The small grass Brachypodium distachyon has attributes that make it an excellent model for the development and improvement of cereal crops and bioenergy feedstocks. To realize the potential of this system, many tools have been developed (e.g., the complete genome sequence, a large collection of natural accessions, a high density genetic map, BAC libraries, EST sequences, microarrays, etc.). In this chapter, we describe a high-efficiency transformation system, an essential tool for a modern model system. Our method utilizes the natural ability of Agrobacterium tumefaciens to transfer a well-defined region of DNA from its tumor-inducing (Ti) plasmid DNA into the genome of a host plant cell. Immature embryos dissected out of developing B. distachyon seeds generate an embryogenic callus that serves as the source material for transformation and regeneration of transgenic plants. Embryogenic callus is cocultivated with A. tumefaciens carrying a recombinant plasmid containing the desired transformation sequence. Following cocultivation, callus is transferred to selective media to identify and amplify the transgenic tissue. After 2–5 weeks on selection media, transgenic callus is moved onto regeneration media for 2–4 weeks until plantlets emerge.

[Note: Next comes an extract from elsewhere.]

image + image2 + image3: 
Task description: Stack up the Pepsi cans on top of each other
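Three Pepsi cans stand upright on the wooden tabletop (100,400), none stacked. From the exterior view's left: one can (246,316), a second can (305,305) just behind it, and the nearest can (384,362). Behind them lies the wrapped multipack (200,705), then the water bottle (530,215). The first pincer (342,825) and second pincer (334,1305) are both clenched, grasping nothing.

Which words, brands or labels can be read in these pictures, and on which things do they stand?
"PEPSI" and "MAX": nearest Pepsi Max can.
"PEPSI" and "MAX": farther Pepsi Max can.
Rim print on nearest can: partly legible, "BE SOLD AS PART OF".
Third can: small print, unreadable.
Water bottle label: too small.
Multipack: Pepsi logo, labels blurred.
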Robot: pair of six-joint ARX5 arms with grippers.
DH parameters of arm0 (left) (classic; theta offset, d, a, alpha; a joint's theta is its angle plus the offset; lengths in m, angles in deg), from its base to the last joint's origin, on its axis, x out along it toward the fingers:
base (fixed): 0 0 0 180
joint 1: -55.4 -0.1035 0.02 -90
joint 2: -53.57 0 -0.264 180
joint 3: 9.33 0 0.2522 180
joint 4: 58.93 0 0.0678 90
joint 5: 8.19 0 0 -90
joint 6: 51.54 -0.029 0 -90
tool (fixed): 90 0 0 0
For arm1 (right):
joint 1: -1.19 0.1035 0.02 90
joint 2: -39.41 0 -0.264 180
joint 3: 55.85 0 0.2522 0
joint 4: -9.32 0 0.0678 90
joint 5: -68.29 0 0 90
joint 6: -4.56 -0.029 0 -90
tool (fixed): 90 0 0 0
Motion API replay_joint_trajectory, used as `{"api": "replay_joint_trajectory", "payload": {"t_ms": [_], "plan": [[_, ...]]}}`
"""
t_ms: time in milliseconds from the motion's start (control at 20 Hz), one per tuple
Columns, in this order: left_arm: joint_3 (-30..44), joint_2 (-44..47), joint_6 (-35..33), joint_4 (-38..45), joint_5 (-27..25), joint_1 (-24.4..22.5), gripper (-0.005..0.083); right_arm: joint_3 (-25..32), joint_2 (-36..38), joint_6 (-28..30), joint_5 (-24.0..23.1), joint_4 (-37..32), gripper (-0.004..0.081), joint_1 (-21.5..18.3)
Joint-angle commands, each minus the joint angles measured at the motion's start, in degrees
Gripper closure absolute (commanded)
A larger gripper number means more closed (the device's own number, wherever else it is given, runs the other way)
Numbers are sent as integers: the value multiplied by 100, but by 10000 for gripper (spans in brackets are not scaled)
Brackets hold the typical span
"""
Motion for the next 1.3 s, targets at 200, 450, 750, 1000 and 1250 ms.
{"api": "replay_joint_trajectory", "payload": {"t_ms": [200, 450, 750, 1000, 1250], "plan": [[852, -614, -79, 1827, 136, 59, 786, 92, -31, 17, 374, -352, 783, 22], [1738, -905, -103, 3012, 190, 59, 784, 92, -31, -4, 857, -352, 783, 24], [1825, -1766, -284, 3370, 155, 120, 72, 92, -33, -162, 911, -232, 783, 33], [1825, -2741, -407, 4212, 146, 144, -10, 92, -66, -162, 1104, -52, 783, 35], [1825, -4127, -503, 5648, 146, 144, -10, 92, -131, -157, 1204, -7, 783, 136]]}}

Plantlets are grown in tissue culture until they develop roots and are transplanted into soil. Transgenic plants can be transferred to soil 6–10 weeks after cocultivation. Using this method with hygromycin selection, transformation efficiencies average 42 %, and it is routinely observed that 50–75 % of cocultivated calluses produce transgenic plants. The time from dissecting out embryos to having the first transgenic plants in soil is 14–18 weeks, and the time to harvesting transgenic seeds is 20–31 weeks.

Key words

Agrobacterium Biofuel Brachypodium Embryogenic callus Grass Model system T-DNA Tissue culture Transformation 

Notes

Acknowledgments

This work was supported by USDA CRIS project 5325-21000-017-00 and by the Office of Science (BER), US Department of Energy, Interagency Agreement No. DE-AI02-07ER64452.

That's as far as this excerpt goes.